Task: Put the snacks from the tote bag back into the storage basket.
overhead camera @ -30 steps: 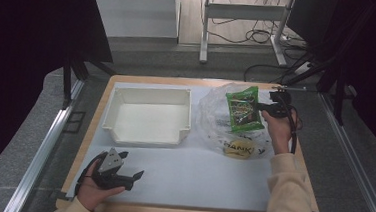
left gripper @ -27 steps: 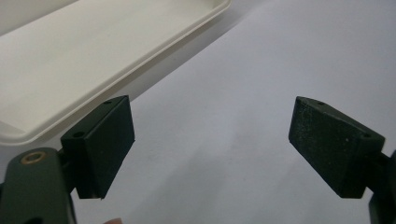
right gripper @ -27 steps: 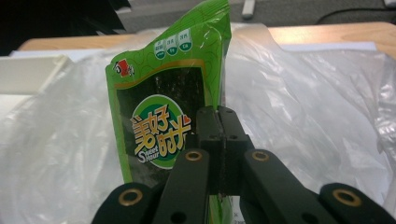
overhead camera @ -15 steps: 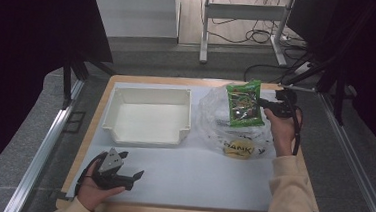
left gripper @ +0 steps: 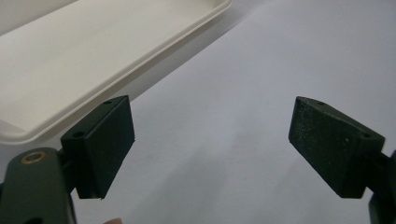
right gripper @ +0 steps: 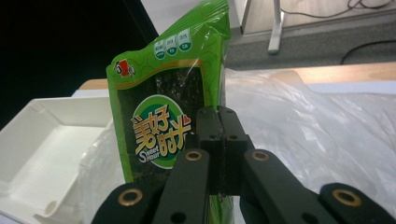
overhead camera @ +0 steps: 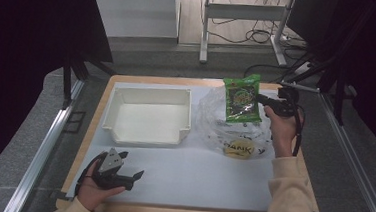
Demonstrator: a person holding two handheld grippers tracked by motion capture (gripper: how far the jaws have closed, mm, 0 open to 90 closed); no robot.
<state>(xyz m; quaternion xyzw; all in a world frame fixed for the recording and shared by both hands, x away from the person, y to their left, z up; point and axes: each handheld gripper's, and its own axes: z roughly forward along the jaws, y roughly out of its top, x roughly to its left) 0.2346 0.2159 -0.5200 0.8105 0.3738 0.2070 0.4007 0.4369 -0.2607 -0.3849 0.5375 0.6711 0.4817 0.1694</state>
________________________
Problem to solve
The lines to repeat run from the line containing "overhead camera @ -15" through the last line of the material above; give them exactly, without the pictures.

Solution to this task
overhead camera @ -15 steps: 
left gripper @ +0 steps: 
right gripper @ +0 steps: 
overhead camera @ +0 steps: 
Demonstrator: a person holding two handheld grippers tracked by motion capture (gripper: how far the jaws have closed, mm, 0 open to 90 closed); no robot.
<state>(xyz m; quaternion xyzw; all in a world frame fixed for the recording and shared by both hands, x away from the person, y to their left, z up; point and axes: each handheld gripper's, and its own axes: z roughly forward along the jaws, y roughly out of its top, x roughly to its left) 0.2346 0.2159 -0.5200 0.8105 0.3738 0.2070 0.4007 0.4369 -0.2607 -0.3849 0.5375 0.6711 0.4817 0.1694</state>

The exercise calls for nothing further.